À propos du rôle de Mark Carney, nouveau chef libéral, il a été clair : « C’est un économiste renommé, ancien gouverneur de la Banque du Canada et de la Banque d’Angleterre. C’est la personne idéale pour diriger le pays en cette période de crise. »
Fonseca a également souligné la contribution des luso-canadiens dans la construction, notamment dans le contexte de la crise du logement, et a rappelé les efforts des premières générations d’immigrants : « Ils sont venus dans les années 50, 60 et 70, ont travaillé dur et ont aidé à construire ce pays ».
Dans Davenport, la circonscription avec la plus forte proportion de locuteurs portugais au Canada — plus de 17% selon le recensement de 2021 — l’ingénieure Sandra Sousa est la nouvelle candidate du NDP.
Fille d’immigrés portugais, Sandra affirme avoir décidé de se porter candidate parce qu' »il est temps » pour la communauté « d’avoir une voix forte et locale à Ottawa ».
« La crise du logement, le coût de la vie et les changements climatiques sont des sujets urgents », a-t-elle déclaré, soutenant qu' »avec l’instabilité mondiale et les tarifs de Trump », il faut « investir dans les gens ».
Sandra considère que seule une coalition minoritaire avec un NDP fort pourrait « assurer des changements réels », rappelant que ce sont les sociaux-démocrates qui ont négocié les programmes de garderies à 10 dollars par jour, le plan de soins dentaires et l’avancement du plan national d’assurance publique PharmaCare.
« Chaque vote compte. Les libéraux ont gagné cette circonscription avec seulement 76 voix de différence lors des dernières élections.

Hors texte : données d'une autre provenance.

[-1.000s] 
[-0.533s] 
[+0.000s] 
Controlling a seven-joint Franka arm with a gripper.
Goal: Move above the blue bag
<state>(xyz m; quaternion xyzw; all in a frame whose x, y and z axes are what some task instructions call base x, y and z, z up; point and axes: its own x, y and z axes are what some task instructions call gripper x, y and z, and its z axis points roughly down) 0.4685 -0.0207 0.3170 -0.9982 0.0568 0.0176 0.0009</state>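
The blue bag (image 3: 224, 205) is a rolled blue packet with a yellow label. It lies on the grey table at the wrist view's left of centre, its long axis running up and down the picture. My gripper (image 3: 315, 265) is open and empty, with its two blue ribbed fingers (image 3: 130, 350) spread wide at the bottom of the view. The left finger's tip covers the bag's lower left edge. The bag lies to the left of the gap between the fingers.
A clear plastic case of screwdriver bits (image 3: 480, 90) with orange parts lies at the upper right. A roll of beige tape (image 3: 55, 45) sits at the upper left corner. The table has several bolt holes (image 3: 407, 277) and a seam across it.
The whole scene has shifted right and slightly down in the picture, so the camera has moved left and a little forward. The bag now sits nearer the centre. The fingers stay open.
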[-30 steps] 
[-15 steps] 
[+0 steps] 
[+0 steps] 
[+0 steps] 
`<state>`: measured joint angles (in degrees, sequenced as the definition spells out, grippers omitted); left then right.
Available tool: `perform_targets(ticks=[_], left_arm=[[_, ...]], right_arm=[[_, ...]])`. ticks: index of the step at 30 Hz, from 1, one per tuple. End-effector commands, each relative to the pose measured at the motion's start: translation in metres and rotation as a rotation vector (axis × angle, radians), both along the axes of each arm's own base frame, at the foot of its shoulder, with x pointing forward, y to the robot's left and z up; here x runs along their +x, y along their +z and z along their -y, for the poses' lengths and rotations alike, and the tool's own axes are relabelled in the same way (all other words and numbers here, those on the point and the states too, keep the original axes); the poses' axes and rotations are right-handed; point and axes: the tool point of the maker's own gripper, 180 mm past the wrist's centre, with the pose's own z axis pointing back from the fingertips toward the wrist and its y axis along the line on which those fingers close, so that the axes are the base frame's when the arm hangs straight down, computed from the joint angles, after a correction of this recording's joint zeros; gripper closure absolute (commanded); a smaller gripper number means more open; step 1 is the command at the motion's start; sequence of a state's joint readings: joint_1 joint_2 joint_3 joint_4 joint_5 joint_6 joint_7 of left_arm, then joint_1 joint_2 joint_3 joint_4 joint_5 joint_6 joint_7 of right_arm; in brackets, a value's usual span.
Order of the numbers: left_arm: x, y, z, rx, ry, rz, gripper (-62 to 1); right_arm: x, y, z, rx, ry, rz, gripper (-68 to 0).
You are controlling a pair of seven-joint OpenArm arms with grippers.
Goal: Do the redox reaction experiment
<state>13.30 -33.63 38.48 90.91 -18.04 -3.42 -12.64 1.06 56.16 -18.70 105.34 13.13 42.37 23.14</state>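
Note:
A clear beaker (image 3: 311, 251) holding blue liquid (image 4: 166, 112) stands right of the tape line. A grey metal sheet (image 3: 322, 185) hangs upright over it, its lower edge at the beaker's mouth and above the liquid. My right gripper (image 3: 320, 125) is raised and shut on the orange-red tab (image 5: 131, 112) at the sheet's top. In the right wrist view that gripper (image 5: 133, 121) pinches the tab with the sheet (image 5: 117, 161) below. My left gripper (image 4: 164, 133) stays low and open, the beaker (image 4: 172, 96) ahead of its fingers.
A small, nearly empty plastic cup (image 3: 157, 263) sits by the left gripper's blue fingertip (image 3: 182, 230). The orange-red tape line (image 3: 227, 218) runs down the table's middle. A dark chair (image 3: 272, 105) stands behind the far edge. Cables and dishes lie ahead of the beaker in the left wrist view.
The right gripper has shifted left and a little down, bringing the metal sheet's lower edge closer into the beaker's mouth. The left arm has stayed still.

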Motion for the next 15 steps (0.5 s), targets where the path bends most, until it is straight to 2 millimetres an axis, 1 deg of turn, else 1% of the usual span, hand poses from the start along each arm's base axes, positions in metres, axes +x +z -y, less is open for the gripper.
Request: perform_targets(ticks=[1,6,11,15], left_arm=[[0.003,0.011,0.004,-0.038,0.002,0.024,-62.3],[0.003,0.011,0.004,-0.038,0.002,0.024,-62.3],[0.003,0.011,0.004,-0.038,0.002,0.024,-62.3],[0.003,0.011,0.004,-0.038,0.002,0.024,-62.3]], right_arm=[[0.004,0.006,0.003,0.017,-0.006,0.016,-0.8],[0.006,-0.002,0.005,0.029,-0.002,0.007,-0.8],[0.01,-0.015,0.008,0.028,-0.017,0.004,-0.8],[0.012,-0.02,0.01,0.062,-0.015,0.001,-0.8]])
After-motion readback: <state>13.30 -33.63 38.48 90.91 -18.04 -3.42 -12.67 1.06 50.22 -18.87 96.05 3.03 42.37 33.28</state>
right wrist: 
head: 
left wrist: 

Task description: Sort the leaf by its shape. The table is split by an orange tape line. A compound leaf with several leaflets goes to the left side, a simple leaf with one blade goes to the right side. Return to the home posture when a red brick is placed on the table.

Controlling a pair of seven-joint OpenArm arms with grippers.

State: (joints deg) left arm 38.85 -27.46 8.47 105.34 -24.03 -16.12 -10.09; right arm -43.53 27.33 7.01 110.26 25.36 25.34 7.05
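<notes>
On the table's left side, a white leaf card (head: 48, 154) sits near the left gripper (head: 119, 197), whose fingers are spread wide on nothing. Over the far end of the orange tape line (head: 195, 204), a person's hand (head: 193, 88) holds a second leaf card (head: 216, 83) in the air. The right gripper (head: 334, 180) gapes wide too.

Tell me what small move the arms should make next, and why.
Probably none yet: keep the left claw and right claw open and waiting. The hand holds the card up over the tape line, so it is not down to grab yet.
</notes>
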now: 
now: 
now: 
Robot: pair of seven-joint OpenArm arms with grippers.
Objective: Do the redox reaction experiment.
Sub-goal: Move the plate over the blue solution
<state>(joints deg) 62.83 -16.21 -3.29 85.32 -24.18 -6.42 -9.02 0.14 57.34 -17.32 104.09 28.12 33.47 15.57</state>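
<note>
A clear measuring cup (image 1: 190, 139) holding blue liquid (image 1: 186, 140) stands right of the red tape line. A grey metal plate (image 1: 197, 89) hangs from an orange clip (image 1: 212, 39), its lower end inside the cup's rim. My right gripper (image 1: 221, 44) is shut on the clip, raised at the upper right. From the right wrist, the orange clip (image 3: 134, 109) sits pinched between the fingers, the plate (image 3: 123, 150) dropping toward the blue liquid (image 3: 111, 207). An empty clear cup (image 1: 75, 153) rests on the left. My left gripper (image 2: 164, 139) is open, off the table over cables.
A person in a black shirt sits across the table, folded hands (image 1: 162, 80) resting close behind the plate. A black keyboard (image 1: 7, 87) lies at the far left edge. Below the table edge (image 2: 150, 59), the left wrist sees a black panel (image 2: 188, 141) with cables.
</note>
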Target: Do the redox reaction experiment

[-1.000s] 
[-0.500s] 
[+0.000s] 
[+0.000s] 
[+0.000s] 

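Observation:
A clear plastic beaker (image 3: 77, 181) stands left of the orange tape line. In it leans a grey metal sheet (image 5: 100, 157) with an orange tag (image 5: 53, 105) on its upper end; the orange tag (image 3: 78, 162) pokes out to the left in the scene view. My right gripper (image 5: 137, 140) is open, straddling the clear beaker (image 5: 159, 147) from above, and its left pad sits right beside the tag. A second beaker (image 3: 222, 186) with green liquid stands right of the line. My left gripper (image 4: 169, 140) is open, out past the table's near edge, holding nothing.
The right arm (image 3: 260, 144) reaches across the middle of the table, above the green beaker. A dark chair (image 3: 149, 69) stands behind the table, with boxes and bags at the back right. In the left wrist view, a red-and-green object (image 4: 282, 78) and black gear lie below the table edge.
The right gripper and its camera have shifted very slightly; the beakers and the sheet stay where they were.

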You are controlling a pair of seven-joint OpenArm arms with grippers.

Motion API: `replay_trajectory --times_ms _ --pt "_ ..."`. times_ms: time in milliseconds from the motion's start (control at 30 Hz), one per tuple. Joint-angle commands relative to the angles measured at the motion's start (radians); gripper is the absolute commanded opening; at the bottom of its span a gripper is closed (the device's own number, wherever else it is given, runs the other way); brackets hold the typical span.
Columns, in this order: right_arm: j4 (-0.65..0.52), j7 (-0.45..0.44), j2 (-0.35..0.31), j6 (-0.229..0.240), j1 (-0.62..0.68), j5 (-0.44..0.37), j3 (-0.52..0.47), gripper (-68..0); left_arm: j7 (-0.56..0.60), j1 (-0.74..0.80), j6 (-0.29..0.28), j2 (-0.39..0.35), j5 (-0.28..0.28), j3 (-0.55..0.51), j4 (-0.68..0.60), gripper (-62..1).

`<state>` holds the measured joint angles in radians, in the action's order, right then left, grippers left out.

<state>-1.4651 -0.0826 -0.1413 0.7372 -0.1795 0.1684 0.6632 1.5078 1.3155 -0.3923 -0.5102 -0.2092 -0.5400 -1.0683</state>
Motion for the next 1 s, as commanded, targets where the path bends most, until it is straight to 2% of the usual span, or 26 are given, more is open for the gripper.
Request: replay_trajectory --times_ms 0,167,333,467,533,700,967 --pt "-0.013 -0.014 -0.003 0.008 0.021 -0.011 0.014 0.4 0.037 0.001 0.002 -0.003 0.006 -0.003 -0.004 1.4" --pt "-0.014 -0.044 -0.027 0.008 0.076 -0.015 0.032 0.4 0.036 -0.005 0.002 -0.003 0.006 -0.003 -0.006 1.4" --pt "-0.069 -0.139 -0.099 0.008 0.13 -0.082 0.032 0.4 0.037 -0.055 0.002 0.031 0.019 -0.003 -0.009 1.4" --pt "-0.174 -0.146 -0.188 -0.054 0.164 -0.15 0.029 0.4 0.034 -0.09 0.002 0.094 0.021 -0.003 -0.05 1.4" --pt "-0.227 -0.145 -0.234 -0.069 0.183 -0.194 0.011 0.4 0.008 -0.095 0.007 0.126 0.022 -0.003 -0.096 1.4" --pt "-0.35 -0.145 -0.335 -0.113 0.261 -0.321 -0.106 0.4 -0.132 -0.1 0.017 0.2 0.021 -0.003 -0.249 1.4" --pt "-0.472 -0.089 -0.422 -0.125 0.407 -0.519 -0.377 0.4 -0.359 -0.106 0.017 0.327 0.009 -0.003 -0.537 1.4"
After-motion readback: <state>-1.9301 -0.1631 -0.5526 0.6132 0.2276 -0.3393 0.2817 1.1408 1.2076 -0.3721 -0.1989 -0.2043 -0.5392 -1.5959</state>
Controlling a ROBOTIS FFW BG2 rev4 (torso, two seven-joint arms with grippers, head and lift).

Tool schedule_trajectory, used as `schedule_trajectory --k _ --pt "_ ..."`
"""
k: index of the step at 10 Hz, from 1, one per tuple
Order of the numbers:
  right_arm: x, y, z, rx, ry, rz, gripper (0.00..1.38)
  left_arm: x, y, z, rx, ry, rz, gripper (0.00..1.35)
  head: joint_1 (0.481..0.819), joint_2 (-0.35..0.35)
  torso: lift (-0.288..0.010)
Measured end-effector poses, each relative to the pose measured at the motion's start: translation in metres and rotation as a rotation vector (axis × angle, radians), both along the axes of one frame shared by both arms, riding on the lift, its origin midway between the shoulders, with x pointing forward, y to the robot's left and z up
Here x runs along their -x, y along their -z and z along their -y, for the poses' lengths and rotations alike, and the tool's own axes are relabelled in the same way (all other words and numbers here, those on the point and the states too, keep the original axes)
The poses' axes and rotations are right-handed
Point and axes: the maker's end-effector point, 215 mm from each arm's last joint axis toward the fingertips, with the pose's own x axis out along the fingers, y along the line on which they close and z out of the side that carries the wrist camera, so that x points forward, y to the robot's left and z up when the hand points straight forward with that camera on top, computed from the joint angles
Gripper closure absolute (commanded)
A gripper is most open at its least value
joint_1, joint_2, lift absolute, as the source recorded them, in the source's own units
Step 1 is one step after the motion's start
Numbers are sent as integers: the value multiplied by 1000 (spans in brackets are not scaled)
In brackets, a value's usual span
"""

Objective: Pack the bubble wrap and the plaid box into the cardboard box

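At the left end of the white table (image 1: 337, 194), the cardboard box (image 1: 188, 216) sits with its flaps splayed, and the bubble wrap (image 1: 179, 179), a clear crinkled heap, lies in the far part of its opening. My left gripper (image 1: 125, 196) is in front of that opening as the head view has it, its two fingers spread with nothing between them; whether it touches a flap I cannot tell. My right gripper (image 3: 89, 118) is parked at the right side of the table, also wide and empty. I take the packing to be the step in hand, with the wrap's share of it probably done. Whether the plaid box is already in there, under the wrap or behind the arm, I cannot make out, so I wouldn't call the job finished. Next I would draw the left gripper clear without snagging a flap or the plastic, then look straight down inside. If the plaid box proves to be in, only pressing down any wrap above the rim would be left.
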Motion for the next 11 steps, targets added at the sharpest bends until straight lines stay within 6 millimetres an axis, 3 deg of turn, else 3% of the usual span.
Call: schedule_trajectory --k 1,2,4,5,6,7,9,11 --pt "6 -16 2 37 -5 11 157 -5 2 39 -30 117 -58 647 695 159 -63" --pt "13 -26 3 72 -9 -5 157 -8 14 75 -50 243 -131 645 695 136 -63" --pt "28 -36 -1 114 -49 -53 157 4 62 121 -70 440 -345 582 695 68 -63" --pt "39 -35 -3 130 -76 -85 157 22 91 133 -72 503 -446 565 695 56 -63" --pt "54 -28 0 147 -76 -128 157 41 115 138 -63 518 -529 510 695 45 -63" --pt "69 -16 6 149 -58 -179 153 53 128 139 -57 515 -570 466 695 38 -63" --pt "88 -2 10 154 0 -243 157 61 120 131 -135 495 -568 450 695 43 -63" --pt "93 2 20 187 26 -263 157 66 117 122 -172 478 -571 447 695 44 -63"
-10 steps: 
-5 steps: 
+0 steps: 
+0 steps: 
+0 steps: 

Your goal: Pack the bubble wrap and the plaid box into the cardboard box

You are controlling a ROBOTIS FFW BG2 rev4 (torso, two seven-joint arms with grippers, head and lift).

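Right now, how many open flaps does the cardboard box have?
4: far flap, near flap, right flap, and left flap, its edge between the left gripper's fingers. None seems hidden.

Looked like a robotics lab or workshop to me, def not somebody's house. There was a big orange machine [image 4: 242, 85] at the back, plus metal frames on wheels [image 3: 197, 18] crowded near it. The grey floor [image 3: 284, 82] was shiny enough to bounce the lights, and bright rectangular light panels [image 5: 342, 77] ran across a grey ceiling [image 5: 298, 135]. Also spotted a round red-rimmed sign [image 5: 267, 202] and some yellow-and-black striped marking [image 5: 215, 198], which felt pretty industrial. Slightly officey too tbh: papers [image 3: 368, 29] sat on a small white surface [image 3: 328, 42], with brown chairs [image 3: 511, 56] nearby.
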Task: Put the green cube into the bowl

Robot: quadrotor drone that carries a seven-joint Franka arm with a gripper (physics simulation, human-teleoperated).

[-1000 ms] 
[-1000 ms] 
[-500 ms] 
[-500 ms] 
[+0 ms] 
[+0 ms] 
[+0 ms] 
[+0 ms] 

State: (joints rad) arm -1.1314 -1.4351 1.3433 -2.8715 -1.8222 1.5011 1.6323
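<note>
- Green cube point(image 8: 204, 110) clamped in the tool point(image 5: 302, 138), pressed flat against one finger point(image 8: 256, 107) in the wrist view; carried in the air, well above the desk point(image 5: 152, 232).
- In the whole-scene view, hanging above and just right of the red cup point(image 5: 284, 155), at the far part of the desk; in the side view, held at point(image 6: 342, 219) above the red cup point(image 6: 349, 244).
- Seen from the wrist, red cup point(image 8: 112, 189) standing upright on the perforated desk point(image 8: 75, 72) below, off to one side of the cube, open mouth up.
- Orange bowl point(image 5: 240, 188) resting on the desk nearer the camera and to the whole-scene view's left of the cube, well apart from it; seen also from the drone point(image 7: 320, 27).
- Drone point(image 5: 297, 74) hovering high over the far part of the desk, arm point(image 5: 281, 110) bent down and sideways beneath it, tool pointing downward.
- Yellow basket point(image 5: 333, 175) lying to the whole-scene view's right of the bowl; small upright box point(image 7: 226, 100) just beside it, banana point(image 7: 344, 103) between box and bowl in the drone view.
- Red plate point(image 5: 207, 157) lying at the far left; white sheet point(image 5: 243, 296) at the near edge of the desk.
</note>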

À Davenport, votez Sandra Sousa », a-t-elle conclu.
En plus des candidats, Ana Bailão, ancienne vice-présidente de la municipalité de Toronto, a également souligné l’importance de ces élections.
« Avec les tarifs, le Canada fait face à l’une des plus grandes crises de son histoire. Nous avons besoin de quelqu’un avec une expérience internationale et une capacité économique comme Mark Carney pour diriger », a-t-elle déclaré.
Sérgio Ruivo, ancien président de la Fédération des Entrepreneurs Luso-Canadiens et comptable, a corroboré : « La menace pour notre souveraineté et notre économie est réelle. Les Canadiens sont plus unis que jamais ».
Au Québec, la députée libérale Alexandra Mendès tentera d’obtenir un cinquième mandat, représentant la circonscription de Brossard–Saint-Lambert (Montréal), qu’elle occupe depuis 2015. Entre 2008 et 2011, elle a été députée pour Brossard–La Prairie.
L’économiste Carlos Leitão, ancien ministre des Finances du Québec entre 2014 et 2018, est le candidat libéral pour Marc-Aurèle-Fortin, à Laval, marquant un retour en politique fédérale après avoir quitté la politique provinciale en 2022.
Le vote anticipé se poursuit jusqu’au 21 avril et a déjà attiré deux millions d’électeurs, un record dans le pays, dès le premier jour, le Vendredi Saint.
Selon l’agence nationale des élections, Élections Canada, plus de 28 millions de Canadiens sont inscrits pour voter.
Le 28 avril, les électeurs choisiront les 343 députés du Parlement et le nouveau premier ministre, dans un « conflit direct » entre le libéral Mark Carney et le conservateur Pierre Poilievre.